■ HOW TO COMPLETE THIS TASK
Your task is to quote the records from their first line through the line containing "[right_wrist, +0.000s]", with nothing added or left out.

■ ■ ■ ■ ■

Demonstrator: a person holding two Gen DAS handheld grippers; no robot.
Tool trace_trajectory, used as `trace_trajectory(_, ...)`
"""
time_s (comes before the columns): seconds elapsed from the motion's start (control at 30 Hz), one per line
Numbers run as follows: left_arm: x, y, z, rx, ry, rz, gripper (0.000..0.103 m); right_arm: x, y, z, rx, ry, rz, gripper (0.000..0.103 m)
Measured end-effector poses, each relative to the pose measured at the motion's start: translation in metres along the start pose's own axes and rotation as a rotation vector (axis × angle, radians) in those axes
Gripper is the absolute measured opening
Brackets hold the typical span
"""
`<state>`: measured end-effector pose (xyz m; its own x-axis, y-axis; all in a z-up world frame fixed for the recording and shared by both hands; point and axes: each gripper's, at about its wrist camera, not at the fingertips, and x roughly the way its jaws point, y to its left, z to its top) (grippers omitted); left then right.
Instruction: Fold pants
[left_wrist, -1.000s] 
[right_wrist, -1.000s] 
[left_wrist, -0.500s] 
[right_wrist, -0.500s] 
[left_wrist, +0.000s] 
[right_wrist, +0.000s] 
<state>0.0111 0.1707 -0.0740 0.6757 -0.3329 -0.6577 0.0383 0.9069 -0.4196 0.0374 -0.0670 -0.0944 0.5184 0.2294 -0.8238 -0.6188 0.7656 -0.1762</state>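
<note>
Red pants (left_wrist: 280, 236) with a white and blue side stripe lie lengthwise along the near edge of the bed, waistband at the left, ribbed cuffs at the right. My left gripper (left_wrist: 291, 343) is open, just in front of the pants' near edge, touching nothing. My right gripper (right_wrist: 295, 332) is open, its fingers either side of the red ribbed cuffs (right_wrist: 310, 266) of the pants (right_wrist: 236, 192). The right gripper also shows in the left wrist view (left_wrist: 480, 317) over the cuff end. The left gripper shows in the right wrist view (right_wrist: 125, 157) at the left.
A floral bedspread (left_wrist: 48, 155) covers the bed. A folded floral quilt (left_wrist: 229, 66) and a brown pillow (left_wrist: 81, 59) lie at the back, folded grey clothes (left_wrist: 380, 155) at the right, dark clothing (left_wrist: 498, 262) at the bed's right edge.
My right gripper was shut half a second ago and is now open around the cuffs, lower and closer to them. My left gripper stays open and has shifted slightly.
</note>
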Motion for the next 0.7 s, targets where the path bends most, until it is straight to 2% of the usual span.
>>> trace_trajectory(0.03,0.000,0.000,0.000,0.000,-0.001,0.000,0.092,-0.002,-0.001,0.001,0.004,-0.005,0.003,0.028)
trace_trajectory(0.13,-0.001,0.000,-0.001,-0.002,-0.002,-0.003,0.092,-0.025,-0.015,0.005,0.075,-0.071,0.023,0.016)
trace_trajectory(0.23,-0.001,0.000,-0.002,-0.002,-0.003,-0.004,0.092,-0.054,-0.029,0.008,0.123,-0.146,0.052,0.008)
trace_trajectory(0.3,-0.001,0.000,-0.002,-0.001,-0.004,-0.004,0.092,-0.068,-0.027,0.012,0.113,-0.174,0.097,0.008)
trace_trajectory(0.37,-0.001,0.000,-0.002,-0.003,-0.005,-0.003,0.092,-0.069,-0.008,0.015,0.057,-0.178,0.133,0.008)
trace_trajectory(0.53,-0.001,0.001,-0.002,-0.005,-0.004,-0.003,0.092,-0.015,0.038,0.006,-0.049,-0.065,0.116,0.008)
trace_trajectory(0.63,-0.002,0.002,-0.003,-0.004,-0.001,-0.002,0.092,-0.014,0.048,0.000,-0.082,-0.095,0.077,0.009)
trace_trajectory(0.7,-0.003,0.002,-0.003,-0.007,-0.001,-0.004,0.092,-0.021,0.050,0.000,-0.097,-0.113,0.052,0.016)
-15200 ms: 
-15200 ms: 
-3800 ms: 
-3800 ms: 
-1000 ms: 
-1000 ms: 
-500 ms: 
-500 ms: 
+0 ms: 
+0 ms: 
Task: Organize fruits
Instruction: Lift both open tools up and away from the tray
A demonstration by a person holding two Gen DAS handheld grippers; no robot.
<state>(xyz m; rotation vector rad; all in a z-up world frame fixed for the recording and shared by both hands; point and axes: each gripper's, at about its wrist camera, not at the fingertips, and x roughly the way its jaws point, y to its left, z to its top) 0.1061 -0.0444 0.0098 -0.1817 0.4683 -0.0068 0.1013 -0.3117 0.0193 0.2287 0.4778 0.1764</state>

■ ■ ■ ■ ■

■ EXERCISE RESPONSE
Demonstrator: a person holding two Gen DAS handheld grippers; no robot.
Tool trace_trajectory, used as `trace_trajectory(_, ...)`
"""
time_s (comes before the columns): seconds elapsed from the motion's start (control at 30 Hz), one per line
Numbers run as follows: left_arm: x, y, z, rx, ry, rz, gripper (0.000..0.103 m); right_arm: x, y, z, rx, ry, rz, gripper (0.000..0.103 m)
Measured end-effector poses, each relative to the pose measured at the motion's start: translation in metres along the start pose's own axes and rotation as a rotation vector (axis × angle, radians) in those axes
Gripper is the absolute measured opening
Brackets hold the typical span
"""
`<state>`: measured end-effector pose (xyz m; its own x-axis, y-axis; all in a z-up world frame fixed for the recording and shared by both hands; point and axes: each gripper's, at about its wrist camera, not at the fingertips, and x roughly the way its jaws point, y to its left, z to its top) (grippers omitted); left then right.
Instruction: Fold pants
[left_wrist, -1.000s] 
[right_wrist, -1.000s] 
[left_wrist, -0.500s] 
[right_wrist, -0.500s] 
[left_wrist, +0.000s] 
[right_wrist, +0.000s] 

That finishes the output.